Today, the hall is serving again as an exhibition hall and is a popular venue for concerts by numerous prominent artists. During the International Motor Show Daimler AG traditionally occupies the Festhalle for the presentation of their Mercedes-Benz motor cars. In the first half of the 1990s the ATP World Championship was carried out in the banquet hall.

The MTV Europe Music Awards were held in the Festhalle in 2001 and 2012. In 2004 and 2007 the World Wrestling Entertainment (WWE) hosted some major live shows there.

Footage of Depeche Mode's show at this venue on 21 July 1993, is included on their video release Devotional.

On 13 April 2002, Irish vocal pop band Westlife held a concert for their World of Our Own Tour supporting their album World of Our Own.

On June 3 2002, American girl group Destiny's Child performed for the first time at the venue, then came back in May 2005 as part of their last tour 'Destiny Fulfilled... and Lovin' It'.

On 24 September 2004 Canadian rock trio Rush recorded their R30: 30th Anniversary World Tour DVD at this venue.

On April 30 2007, American icon Beyoncé performed as the first time as a solo act at the venue to open the European leg of her first worldwide tour, The Beyoncé Experience.

On 28 June 2009 the centennial anniversary of the Festhalle was celebrated by a doors open day.

On 2 November, 2010, Linkin Park performed at the venue as part of the world tour promoting their fourth studio album, A Thousand Suns.

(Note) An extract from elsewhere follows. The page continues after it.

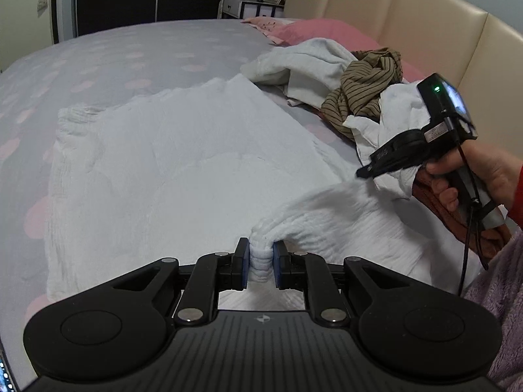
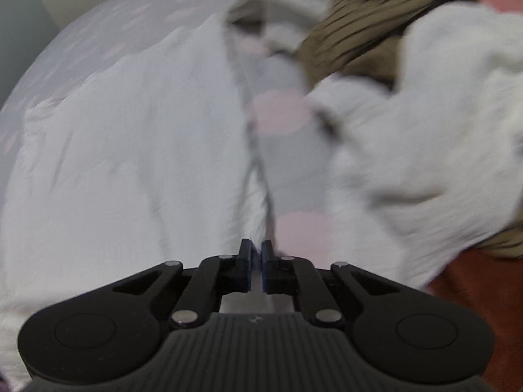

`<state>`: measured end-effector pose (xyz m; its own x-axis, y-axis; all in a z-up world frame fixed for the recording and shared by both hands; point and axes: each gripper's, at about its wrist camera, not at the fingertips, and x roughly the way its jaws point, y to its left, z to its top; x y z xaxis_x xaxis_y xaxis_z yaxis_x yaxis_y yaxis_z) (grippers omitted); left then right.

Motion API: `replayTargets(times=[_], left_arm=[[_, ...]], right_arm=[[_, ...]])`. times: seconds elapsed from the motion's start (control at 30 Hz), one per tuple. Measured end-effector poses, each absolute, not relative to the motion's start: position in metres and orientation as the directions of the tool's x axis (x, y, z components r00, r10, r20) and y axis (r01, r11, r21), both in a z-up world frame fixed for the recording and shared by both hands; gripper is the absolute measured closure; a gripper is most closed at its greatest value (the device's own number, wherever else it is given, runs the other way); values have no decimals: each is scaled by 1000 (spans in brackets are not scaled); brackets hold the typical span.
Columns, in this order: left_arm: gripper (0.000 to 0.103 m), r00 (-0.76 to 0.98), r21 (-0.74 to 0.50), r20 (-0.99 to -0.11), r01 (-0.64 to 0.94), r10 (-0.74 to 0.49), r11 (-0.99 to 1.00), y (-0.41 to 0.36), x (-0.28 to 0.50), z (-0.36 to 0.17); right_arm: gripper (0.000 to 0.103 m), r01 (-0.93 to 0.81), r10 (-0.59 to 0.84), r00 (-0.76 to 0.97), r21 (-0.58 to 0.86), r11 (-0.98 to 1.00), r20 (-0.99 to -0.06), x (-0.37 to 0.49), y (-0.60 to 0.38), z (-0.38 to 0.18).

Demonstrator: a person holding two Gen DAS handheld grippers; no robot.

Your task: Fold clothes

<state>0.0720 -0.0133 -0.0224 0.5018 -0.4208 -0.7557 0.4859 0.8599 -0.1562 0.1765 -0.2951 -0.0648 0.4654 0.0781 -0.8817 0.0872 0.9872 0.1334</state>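
A white crinkled garment (image 1: 183, 163) lies spread flat on the bed, and the right wrist view shows the white garment (image 2: 130, 147) too. My left gripper (image 1: 261, 261) is shut on a bunched fold of its near edge, which stands up between the blue pads. My right gripper (image 1: 364, 173), held in a person's hand (image 1: 483, 170), pinches the same garment's right edge, and a ridge of cloth rises to its tip. In its own blurred view the right gripper (image 2: 257, 258) has its jaws almost together on that thin edge.
A pile of clothes sits at the right: a cream garment (image 1: 310, 62), an olive striped one (image 1: 366, 85), a white one (image 1: 392, 111) and a rust-coloured one (image 2: 474, 294). Behind are a pink pillow (image 1: 327, 31) and a beige headboard (image 1: 408, 16). The grey dotted sheet (image 1: 130, 52) stretches left.
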Motion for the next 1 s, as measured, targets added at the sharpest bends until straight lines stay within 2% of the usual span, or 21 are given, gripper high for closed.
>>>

On October 27 and 28 2015, Violetta cast performed 2 concerts at the arena as part of the Violetta Live International Tour.

On April 1 2018, Soy Luna cast performed at the venue as part of the Soy Luna Live European Tour.

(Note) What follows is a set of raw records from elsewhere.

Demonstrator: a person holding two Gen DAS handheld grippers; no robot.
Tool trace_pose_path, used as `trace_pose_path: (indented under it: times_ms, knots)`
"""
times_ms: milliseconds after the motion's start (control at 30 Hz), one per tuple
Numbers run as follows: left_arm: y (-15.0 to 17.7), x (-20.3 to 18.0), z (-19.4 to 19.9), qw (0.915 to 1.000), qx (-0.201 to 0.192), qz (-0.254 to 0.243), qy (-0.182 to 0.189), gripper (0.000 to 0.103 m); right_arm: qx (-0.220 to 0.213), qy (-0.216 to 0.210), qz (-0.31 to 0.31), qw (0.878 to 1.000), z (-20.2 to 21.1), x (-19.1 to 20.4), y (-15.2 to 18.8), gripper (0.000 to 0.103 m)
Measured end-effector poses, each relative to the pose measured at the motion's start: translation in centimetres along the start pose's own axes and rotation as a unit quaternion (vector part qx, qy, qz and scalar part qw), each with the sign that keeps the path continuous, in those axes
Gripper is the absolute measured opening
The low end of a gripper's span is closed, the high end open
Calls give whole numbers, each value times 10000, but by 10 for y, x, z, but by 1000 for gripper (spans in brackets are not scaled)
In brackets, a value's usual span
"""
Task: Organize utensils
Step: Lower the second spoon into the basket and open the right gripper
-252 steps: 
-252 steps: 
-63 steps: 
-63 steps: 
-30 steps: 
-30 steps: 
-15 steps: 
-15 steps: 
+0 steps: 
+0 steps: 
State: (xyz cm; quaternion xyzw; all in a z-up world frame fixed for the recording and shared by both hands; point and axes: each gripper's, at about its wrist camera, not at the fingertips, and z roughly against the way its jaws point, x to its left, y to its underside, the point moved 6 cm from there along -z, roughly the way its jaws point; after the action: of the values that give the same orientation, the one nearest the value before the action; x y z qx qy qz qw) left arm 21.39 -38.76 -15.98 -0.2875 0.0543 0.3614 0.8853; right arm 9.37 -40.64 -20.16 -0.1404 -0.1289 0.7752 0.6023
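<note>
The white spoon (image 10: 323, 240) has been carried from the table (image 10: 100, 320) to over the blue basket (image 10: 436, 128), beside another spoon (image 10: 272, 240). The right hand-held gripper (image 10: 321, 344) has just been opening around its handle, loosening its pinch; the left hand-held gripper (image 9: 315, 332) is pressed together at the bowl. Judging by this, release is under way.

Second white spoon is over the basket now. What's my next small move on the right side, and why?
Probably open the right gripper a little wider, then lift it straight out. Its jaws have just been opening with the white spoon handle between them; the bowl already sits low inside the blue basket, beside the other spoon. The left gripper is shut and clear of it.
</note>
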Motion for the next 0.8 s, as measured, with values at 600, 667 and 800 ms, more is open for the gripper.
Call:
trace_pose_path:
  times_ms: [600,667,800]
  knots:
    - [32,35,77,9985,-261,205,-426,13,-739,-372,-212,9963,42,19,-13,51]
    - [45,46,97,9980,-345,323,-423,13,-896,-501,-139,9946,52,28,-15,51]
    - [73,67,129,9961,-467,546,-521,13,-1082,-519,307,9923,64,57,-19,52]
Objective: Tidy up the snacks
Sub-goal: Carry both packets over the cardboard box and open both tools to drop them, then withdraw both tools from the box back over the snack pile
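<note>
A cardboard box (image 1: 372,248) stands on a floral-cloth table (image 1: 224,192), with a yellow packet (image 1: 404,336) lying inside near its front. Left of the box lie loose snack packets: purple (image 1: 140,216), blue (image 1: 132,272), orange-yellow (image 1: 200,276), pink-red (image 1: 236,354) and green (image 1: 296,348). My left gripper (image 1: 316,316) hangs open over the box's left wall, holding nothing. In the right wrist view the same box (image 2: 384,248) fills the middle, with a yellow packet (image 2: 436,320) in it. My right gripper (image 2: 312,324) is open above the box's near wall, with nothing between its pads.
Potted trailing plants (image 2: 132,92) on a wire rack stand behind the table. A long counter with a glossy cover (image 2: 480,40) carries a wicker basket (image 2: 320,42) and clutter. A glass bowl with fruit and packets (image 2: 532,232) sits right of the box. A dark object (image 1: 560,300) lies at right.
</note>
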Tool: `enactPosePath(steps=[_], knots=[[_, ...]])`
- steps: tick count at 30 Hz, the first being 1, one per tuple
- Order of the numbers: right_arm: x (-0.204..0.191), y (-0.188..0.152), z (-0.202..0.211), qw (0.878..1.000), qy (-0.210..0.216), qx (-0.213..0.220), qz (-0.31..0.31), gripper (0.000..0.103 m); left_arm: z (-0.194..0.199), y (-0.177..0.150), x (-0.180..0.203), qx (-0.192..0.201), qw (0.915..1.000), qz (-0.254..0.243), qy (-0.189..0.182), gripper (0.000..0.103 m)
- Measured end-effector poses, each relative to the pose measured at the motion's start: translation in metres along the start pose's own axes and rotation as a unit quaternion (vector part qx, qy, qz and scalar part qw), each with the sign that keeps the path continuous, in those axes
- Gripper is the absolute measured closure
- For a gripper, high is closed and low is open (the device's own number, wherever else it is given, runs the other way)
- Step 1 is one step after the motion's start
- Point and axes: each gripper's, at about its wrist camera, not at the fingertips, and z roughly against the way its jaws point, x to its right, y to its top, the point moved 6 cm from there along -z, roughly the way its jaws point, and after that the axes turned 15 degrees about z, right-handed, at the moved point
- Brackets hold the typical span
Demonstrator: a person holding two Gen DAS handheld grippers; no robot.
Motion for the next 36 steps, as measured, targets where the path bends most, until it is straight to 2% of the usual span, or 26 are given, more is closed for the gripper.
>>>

The Festhalle recently was being extensively renovated. In the bars on the window sills, windows and ventilation shafts were re-fitted with the originally existing gold leaf. Cupolas on the towers that had not been reconstructed after the war have been rebuilt. The paint was changed from white to the pristine bright ocher.

On 9 October 2022, the draw for the UEFA Euro 2024 qualifiers took place here.

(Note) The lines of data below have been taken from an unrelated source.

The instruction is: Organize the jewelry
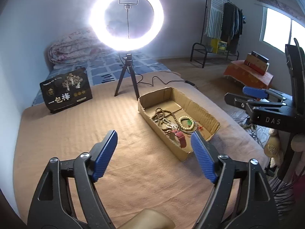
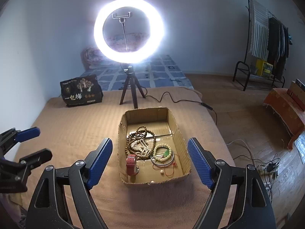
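A shallow cardboard box (image 2: pixel 181 139) (image 1: pixel 202 110) lies on the tan blanket. In it are brown bead strands (image 2: pixel 142 139) (image 1: pixel 162 114), a pale bead bracelet with a green pendant (image 2: pixel 162 152) (image 1: pixel 187 123), a silver bangle (image 2: pixel 162 164) and a red-strap watch (image 2: pixel 131 165) (image 1: pixel 180 138). My right gripper (image 2: pixel 149 160) is open and empty, held above the box's near end. My left gripper (image 1: pixel 154 156) is open and empty, left of the box over the blanket. Each gripper shows in the other's view: the right one (image 1: pixel 246 95), the left one (image 2: pixel 36 143).
A lit ring light on a small tripod (image 2: pixel 129 87) (image 1: pixel 126 76) stands behind the box, its cable (image 2: pixel 181 101) trailing right. A black snack bag (image 2: pixel 81 93) (image 1: pixel 65 89) stands at the back left. The blanket's right edge (image 2: pixel 225 133) drops to the wooden floor with cables.
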### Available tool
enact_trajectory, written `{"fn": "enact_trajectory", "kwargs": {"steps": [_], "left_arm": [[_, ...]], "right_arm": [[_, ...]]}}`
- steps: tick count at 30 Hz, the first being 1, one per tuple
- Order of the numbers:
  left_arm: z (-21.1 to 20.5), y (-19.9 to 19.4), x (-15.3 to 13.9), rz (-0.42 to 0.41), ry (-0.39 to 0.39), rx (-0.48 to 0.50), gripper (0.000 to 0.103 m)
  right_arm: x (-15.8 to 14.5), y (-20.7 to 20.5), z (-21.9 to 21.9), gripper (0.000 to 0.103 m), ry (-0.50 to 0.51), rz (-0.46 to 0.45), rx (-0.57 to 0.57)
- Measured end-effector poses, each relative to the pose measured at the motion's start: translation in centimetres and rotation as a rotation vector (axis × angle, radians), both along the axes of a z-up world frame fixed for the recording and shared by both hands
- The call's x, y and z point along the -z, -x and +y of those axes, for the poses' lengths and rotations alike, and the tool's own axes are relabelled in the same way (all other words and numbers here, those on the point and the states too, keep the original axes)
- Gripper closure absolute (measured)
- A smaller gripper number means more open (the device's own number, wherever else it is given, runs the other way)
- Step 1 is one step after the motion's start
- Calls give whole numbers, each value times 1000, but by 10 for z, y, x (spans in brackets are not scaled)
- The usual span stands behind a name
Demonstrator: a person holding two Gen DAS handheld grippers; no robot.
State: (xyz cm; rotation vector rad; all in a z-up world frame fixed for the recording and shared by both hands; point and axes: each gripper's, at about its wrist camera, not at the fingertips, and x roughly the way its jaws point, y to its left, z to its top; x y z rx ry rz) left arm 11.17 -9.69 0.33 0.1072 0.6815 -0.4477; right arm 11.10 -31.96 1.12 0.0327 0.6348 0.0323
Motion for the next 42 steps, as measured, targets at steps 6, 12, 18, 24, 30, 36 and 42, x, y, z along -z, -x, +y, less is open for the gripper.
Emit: {"fn": "enact_trajectory", "kwargs": {"steps": [6,12,18,24,30,36,42], "left_arm": [[-2,1,4,-8,-55,-21,13],[-3,0,6,-14,-99,-59,5],[-3,-2,8,-10,-119,-74,5],[-2,-2,6,-13,-122,-82,2],[-2,-3,4,-30,-130,-92,1],[-3,-2,3,-38,-130,-93,1],[-4,-2,1,-33,-113,-94,1]], "right_arm": [[2,-1,1,22,1,-6,5],[1,0,2,22,8,-11,8],[1,0,3,22,5,-16,13],[2,-1,3,22,10,-13,10],[1,-1,3,22,12,-17,13],[0,-2,3,22,14,-20,16],[1,-2,4,22,21,-17,10]]}}
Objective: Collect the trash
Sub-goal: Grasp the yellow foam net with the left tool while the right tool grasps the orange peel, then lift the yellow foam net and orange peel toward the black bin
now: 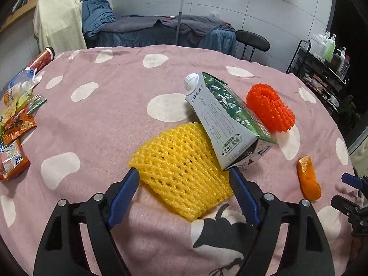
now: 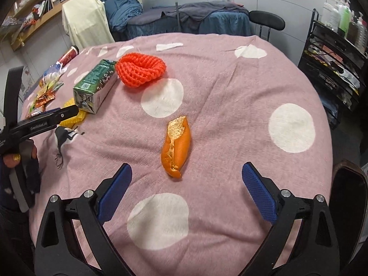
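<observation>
Blue-padded fingers of the left gripper (image 1: 184,172) are standing apart around the near end of a yellow foam fruit net (image 1: 181,172), with both pads sitting right at the net's edges; whether they are pressing on it is not clear. Just beyond the net a grey and green milk carton (image 1: 226,119) is lying on its side, its white cap pointing far and its near corner overlapping the net. Right of the carton an orange foam net (image 1: 270,108) is resting, touching it or nearly so. On the right, the right gripper (image 2: 186,172) is hovering with its fingers spread wide and nothing between them, just short of an orange peel (image 2: 177,145) lying alone on the pink spotted blanket (image 2: 253,87). Snack wrappers (image 1: 16,138) and a red can (image 1: 42,59) are sitting along the far left edge
</observation>
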Demonstrator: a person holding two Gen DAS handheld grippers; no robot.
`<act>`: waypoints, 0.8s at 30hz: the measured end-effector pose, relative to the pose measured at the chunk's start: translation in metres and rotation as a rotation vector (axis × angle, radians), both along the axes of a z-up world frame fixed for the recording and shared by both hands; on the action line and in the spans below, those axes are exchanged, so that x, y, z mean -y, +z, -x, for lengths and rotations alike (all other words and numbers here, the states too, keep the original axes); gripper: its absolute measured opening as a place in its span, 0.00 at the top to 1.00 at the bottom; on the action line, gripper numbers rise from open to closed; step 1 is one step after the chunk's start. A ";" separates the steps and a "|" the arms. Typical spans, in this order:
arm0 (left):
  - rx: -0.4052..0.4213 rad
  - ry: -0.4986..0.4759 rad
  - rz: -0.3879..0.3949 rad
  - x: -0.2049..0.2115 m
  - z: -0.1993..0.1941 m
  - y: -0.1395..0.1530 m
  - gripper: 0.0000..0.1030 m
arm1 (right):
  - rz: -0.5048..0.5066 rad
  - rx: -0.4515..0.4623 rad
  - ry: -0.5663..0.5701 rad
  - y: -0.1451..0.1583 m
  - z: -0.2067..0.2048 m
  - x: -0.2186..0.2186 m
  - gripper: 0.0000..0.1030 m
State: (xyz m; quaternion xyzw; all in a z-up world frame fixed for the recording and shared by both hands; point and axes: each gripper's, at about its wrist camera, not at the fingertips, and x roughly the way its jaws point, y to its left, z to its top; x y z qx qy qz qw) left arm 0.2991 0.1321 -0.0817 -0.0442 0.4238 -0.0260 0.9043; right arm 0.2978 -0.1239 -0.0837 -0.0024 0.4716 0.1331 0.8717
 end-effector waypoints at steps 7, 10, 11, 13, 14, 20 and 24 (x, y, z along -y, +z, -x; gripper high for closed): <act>0.001 -0.039 0.059 0.002 0.001 0.001 0.76 | 0.022 -0.128 0.041 -0.023 -0.038 -0.016 0.22; 0.018 -0.048 0.072 0.007 0.004 0.003 0.81 | 0.056 -0.182 0.072 -0.035 -0.055 -0.028 0.30; 0.028 -0.056 0.072 0.010 0.008 0.004 0.81 | 0.063 -0.191 0.076 -0.038 -0.057 -0.030 0.40; 0.046 -0.067 0.070 0.014 0.013 0.007 0.81 | 0.087 -0.194 0.087 -0.041 -0.059 -0.035 0.54; 0.054 -0.070 0.069 0.016 0.017 0.008 0.81 | 0.096 -0.187 0.089 -0.041 -0.058 -0.037 0.67; 0.117 -0.049 0.089 0.019 0.043 0.021 0.82 | 0.019 -0.154 0.049 -0.032 -0.051 -0.019 0.78; 0.164 -0.020 0.105 0.018 0.062 0.030 0.82 | -0.044 -0.116 0.008 -0.018 -0.037 -0.002 0.78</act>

A planned May 2023 concert by Roger Waters was attempted to be canceled, after the Frankfurt city council called the former Pink Floyd singer/bassist “one of the world’s most well-known antisemites.”. Waters took the matter before a court and, on 24 April, the court ruled in Waters’ favor, agreeing that he could perform.

== Architecture ==
The Festhalle is one of the most important buildings of the late historicism. The architect's aim was to create the splendor of the neo-baroque style, the hall is a worthy representative of a fair city building of its day. The rectangular layout is superimposed by a cupola-crowned rotunda, which makes a contrast to the majestic architecture of the lower part.

The Festhalle was an archetype for many subsequent halls; the dome, in particular, was often imitated. The most famous example is the Centennial Hall in Wrocław by Max Berg.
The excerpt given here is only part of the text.